(Stored items)
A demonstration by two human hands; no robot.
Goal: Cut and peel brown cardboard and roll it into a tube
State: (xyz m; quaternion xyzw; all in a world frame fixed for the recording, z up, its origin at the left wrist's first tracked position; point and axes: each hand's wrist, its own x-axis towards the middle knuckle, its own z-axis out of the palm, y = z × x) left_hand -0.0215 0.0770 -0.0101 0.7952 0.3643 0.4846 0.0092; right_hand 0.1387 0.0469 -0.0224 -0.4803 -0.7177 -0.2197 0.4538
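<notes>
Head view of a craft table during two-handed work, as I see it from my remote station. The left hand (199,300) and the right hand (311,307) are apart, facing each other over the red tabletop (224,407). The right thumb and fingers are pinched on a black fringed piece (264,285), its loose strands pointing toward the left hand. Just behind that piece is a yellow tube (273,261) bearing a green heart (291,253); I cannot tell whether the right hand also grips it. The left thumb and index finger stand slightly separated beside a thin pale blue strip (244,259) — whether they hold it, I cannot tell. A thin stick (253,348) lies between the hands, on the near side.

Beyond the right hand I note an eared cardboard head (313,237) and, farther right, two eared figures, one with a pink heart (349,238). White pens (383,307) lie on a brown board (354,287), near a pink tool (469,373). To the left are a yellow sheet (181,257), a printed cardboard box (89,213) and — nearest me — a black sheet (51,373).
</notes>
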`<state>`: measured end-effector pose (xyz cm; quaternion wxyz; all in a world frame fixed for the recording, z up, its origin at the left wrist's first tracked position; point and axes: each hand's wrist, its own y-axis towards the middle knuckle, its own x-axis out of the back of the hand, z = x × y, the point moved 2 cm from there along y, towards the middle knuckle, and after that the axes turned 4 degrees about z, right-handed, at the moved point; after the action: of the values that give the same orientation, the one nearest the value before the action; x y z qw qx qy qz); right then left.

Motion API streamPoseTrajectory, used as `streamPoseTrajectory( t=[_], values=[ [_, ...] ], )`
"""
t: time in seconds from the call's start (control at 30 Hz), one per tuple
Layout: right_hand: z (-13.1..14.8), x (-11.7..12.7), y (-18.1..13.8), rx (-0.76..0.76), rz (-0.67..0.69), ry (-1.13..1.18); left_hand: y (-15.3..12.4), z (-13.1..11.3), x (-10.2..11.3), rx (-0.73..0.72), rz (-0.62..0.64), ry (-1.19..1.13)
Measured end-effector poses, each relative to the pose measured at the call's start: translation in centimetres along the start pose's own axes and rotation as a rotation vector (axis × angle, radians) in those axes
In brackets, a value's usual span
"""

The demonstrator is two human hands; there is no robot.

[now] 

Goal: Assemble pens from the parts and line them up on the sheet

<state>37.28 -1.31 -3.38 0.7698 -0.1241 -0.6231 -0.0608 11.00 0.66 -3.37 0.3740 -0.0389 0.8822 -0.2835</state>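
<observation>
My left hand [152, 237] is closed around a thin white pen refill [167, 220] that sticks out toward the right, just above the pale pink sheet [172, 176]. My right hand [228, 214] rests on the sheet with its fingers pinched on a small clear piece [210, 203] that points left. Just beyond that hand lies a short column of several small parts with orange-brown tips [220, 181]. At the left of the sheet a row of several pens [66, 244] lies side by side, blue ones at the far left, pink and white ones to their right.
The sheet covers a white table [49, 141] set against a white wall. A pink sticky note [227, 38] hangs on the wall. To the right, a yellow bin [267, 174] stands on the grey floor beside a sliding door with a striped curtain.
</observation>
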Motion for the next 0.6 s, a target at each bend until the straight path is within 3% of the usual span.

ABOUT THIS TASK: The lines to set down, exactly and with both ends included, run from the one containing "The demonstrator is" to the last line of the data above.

RESULT BELOW:
The demonstrator is two human hands; there is no robot.

[now] 

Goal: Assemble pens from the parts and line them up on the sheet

<state>37.28 -1.31 -3.38 0.7698 -0.1241 -0.6231 -0.0608 11.00 0.66 -3.37 0.3740 -0.0389 0.8822 -0.2835</state>
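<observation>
My left hand [152, 237] is closed around a thin white pen refill [167, 220] that sticks out toward the right, just above the pale pink sheet [172, 176]. My right hand [228, 214] rests on the sheet with its fingers pinched on a small clear piece [210, 203] that points left. Just beyond that hand lies a short column of several small parts with orange-brown tips [220, 181]. At the left of the sheet a row of several pens [66, 244] lies side by side, blue ones at the far left, pink and white ones to their right.
The sheet covers a white table [49, 141] set against a white wall. A pink sticky note [227, 38] hangs on the wall. To the right, a yellow bin [267, 174] stands on the grey floor beside a sliding door with a striped curtain.
</observation>
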Motion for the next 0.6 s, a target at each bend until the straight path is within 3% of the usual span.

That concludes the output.